By Walt Boyes, Editor in Chief

In October, a large majority of the ISA Council of Society Delegates voted to rename the society the International Society for Automation. However, the required supermajority was not reached−we missed the mark by less than one percent− and the measure failed. Nothing could better illustrate the pains of a changing profession.

When I was a young man, instrumentation and control was the name of the part of the profession I worked in, and automation was what they did at automobile plants with relays and those new things called robots. Soon, we began to divide the profession into those who worked in process control and those who worked in factory automation. There’s that word again…automation. Soon we were building and automating testing devices in the electronics industry…ATEs. There’s that word again…automation.

Later yet, the division was between process and discrete automation, with this strange thing called hybrid automation spawned by the batch people who created ISA-88 and ISA-95, the batch and manufacturing standards.

The truth is that nearly all of the productivity gains in the past 30 years came from operating unit optimization strategies and automation. Yet CEOs and especially CFOs don’t know what we do, or how valuable we are. We need to change that.

What we’re finding is that the profession again is changing, consolidating and growing. The body of knowledge required to be a real automation professional includes knowledge from both sides of the discipline, as well as knowledge that was never in the core of instrumentation and control systems, like networking, security, systems analysis, and business systems.

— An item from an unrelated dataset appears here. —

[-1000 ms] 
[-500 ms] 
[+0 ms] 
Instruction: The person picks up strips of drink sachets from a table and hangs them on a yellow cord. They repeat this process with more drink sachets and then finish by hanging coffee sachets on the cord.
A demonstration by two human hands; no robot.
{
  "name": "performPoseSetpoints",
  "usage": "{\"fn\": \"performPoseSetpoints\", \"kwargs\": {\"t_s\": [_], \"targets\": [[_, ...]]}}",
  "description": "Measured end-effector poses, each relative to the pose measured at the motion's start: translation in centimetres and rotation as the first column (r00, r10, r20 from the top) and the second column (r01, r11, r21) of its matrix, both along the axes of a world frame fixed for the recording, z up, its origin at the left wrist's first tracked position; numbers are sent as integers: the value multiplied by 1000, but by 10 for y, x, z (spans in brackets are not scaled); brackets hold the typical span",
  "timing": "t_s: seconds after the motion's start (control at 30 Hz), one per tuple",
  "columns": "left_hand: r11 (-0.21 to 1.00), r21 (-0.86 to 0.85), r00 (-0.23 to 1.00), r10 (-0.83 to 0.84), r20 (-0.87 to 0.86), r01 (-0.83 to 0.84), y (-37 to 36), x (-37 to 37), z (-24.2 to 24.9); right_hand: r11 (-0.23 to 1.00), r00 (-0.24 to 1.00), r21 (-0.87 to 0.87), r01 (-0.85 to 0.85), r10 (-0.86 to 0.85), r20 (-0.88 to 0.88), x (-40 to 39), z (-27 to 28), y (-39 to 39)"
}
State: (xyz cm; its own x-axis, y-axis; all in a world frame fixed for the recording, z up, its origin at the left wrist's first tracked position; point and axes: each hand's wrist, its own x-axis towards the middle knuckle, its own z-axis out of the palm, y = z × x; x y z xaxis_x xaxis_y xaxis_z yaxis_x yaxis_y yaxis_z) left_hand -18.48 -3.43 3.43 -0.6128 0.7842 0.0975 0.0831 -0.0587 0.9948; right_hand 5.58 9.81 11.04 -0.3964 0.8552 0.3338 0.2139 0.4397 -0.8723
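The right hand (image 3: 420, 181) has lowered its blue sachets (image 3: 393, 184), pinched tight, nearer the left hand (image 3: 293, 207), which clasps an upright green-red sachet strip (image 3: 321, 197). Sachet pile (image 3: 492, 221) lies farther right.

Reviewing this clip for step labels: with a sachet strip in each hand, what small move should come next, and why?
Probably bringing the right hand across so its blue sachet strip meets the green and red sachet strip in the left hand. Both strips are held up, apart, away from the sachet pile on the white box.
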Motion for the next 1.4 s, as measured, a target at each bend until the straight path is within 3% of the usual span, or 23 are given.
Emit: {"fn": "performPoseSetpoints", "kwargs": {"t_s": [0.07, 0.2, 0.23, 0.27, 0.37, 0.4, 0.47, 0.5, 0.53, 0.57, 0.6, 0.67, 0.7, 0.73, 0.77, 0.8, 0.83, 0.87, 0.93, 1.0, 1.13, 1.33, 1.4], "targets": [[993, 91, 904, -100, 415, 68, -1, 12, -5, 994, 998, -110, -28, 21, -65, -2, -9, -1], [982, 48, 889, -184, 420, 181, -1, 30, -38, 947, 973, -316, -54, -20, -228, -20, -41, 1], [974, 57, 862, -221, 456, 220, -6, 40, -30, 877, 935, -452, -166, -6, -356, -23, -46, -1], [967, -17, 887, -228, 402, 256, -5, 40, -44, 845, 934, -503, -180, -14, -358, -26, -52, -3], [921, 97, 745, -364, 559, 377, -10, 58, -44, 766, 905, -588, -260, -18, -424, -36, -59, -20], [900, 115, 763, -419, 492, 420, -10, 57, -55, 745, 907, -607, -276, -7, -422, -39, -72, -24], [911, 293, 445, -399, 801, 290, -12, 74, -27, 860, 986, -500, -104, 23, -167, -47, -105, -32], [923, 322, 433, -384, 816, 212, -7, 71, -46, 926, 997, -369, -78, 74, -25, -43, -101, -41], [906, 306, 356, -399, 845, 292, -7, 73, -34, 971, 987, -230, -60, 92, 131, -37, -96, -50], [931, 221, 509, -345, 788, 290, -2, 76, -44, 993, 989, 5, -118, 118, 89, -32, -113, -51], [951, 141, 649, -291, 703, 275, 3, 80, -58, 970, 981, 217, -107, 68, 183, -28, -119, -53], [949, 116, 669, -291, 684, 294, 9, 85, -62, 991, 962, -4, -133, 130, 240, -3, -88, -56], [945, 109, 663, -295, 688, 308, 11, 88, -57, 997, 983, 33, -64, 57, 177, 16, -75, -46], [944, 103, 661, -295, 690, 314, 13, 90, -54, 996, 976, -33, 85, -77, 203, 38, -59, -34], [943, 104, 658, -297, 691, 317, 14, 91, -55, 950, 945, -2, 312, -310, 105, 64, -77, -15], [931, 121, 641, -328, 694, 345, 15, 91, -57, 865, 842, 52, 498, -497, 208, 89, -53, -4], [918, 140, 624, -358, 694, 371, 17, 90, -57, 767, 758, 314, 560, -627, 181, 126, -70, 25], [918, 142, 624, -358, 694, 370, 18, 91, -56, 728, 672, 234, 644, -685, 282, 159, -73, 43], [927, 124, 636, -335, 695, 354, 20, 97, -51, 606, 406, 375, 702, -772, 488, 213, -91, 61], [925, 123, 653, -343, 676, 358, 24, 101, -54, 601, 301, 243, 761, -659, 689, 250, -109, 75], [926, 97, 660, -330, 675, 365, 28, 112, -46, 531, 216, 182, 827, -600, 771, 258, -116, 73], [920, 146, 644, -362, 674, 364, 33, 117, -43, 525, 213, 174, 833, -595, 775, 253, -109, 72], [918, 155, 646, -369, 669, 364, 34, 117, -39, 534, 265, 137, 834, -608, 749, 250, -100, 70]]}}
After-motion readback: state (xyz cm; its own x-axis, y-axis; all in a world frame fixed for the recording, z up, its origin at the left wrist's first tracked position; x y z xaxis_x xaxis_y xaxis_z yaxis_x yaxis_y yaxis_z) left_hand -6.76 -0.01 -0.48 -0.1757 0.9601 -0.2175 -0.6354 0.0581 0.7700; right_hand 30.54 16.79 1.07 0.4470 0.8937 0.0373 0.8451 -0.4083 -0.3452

Looking at what we do from 30,000 feet, it sure looks to me like the best overall name for the discipline we work in is “automation” with “control systems” and “instrumentation,” “analyzers,” and “field devices” and “control valves” and “test and measurement systems” all showing up as sub-disciplines of automation. Automation is the big tent that holds all the others.

And this works in the famous elevator speech, too. When you try to distill what we do so that we can explain it to the CEO, or to our wife’s best friend at a party, it’s a lot easier, and more intelligible, to say, “I work in manufacturing automation,” or “process automation,” or “I help automate the processes that make (insert whatever your plant does).” This is a lot easier than trying to explain that instrumentation doesn’t mean you play in a band.

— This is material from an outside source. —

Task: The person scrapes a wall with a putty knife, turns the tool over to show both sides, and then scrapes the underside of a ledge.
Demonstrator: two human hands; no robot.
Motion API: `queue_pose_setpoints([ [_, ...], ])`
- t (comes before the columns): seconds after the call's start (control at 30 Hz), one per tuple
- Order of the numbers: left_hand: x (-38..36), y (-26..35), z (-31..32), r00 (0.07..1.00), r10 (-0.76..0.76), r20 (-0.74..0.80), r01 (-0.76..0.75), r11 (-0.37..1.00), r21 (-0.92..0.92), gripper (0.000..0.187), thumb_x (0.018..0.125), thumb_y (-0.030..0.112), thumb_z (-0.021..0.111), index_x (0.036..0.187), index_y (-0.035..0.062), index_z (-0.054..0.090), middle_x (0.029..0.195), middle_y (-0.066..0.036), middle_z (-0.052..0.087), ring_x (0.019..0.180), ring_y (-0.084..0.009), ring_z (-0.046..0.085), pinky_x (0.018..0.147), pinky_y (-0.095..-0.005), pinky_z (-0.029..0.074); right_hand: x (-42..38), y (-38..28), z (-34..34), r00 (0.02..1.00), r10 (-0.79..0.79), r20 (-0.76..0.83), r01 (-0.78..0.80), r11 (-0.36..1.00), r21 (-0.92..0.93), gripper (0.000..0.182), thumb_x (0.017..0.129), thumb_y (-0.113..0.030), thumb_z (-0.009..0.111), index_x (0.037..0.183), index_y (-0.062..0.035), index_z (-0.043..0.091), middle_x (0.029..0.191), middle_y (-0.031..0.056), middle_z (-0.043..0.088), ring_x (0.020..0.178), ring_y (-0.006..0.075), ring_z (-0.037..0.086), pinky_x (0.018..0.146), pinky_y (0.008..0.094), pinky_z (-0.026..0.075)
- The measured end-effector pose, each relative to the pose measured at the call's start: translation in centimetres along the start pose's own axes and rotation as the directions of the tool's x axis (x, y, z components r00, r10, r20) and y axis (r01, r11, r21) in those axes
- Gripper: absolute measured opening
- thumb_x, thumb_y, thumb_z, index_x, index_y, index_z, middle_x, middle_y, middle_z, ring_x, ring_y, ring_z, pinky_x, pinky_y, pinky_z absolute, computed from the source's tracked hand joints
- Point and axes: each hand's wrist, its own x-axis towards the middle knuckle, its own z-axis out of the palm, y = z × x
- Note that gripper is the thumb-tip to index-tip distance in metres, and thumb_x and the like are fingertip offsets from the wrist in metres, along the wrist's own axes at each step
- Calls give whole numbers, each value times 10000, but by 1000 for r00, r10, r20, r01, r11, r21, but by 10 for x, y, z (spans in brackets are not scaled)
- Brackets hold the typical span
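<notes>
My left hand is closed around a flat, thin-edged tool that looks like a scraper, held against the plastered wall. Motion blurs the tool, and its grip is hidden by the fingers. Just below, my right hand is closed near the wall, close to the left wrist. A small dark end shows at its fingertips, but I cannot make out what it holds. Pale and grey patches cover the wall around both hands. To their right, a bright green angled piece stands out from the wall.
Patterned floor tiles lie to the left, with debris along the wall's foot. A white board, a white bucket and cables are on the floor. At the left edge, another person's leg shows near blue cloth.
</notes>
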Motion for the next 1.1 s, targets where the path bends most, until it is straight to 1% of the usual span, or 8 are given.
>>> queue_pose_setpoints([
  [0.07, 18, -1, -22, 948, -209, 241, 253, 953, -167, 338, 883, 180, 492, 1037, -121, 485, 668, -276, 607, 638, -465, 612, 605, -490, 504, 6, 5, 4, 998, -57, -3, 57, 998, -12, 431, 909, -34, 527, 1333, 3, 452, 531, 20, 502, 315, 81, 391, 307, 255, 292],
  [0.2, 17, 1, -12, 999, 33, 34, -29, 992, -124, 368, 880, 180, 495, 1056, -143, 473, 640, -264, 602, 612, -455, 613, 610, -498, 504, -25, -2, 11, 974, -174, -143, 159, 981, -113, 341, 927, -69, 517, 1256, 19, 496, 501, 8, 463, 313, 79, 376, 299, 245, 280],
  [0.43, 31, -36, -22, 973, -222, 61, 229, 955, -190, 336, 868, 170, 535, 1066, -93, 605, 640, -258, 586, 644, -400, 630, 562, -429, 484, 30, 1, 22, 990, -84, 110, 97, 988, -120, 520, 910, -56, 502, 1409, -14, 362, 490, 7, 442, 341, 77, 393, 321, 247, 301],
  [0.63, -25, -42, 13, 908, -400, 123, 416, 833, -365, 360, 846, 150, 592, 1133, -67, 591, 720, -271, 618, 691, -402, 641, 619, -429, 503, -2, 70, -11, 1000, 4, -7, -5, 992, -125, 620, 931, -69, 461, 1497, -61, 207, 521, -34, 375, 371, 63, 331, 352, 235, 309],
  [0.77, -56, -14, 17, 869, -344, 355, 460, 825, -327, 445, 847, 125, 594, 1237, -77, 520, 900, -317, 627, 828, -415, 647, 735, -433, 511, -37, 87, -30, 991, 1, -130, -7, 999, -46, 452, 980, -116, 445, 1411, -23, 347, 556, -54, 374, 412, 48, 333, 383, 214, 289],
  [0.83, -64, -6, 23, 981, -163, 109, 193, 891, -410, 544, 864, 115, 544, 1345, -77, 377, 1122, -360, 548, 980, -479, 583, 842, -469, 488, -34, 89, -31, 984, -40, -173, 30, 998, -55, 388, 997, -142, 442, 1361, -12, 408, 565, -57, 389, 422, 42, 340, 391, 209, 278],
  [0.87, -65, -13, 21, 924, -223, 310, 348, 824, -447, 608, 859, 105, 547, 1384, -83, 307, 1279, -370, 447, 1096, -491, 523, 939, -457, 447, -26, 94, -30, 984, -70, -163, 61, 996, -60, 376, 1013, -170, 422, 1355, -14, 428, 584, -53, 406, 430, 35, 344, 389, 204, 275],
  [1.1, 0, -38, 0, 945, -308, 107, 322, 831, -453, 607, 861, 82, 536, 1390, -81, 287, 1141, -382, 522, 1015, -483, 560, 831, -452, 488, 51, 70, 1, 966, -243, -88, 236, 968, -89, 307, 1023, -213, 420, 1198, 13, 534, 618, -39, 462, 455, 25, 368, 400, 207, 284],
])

The profession we follow is changing even more. We are being pulled out from behind our flowmeters and differential pressure transmitters, analyzers, PLCs and control valves and made to act as business process analysts, as well as engineers and technicians. We can either fight to the death to retain our old labels, or we can willingly embrace the new responsibilities our companies have thrust upon us. One is safe, the other scary. But one will continue the cycle of layoffs and downsizing, while the other reinforces the importance we have to the conduct of successful business.

I know which I choose. I am proudly an automation professional.